Histoire de la Commune de 1871
- Title page
- Author: Prosper-Olivier Lissagaray
- Subject: French history
- Publisher: Henry Kistemaeckers
- Publication date: 1876
- Pages: 516
- OCLC: 21174247

= Histoire de la Commune de 1871 =

History book by Prosper-Olivier Lissagaray

Histoire de la Commune de 1871 ("History of the Paris Commune of 1871") is a history of the Paris Commune by Prosper-Olivier Lissagaray. Published in 1876, it is the event's definitive eyewitness assessment. It was later translated into English and German.

== Publication ==

Lissagaray participated in the Paris Commune and, in popular myth, had been called the "last man on the barricades". Exiled in London after the fall, Lissagaray started on his history. He first published a short sketch of what would become his Histoire at the end of 1871, entitled Les huit journée de mai derrière les barricades, with Le Petit Journal in Brussels. It was first published by Henry Kistemaeckers in 1876. Lissagaray's father-in-law, Karl Marx, was a strong advocate for the work's translation into German and pursued a potential simultaneous release in the language. Marx considered the book the "first authentic" account of the event and was involved in vetting the German translator despite previously having ill will towards Lissagaray. After reviewing a sample translation, they chose Isolde Kurz for the German translation.
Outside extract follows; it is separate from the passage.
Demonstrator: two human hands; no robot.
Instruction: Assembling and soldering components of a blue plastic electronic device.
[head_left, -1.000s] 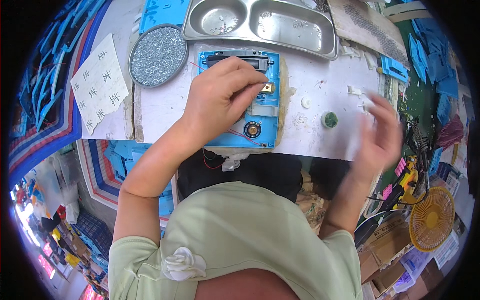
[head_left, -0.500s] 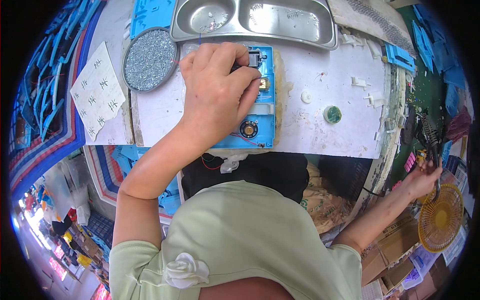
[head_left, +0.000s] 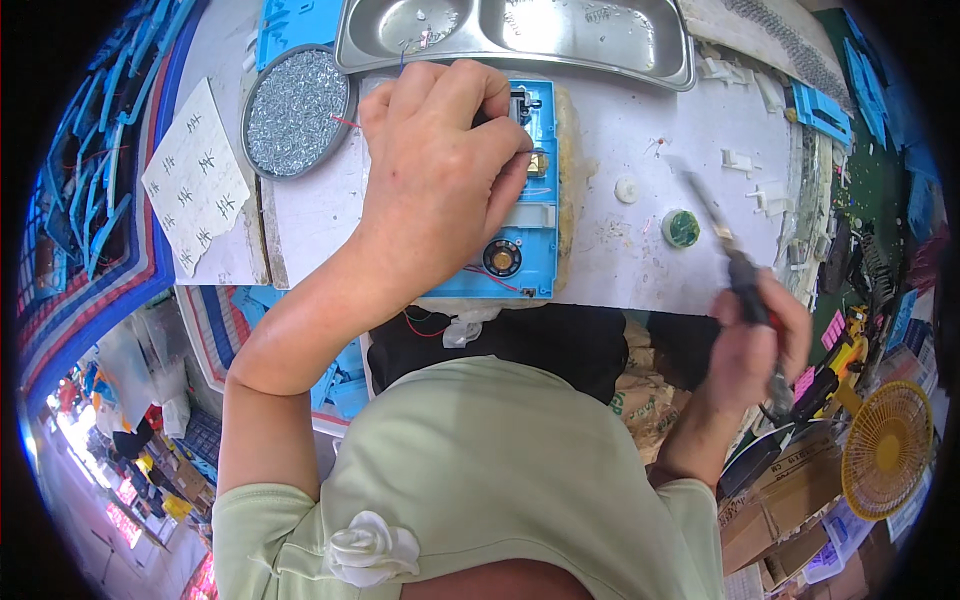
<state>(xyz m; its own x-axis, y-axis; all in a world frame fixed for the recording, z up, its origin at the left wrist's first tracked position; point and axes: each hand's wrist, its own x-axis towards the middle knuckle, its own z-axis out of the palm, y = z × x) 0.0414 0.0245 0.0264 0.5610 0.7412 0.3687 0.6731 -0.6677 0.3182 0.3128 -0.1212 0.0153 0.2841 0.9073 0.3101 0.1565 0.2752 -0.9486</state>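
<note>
Your right hand wraps the soldering iron by its handle, likely the cool hold. Your left hand, fingers narrow, contents unclear, partly covers the blue housing on the worktop: probably light, brittle plastic.

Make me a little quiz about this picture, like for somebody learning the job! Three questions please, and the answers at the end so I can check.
1. Which hand is holding the black-handled tool?

2. True or false: the round dish of small metal pieces sits to the left of the blue case.

3. Pick one. The left hand is over:
A) the steel tray
B) the blue case
C) the sheet of paper

Key:
1. The right hand.
2. True.
3. B.
</note>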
The book was translated and released in German in 1878 and republished in 1891 and 1894. The English translation released in 1886. Its translator, Eleanor Marx, and Lissagaray were previously engaged. After publishing the book, Lissagaray was estimated to have worked on revising the book with new research, material, and writing for the next 25 years. His definitive edition was released in 1898. Lissagaray died in 1901.

== Legacy ==

Histoires became the definitive eyewitness assessment of the Paris Commune. Lissagaray became known for the work.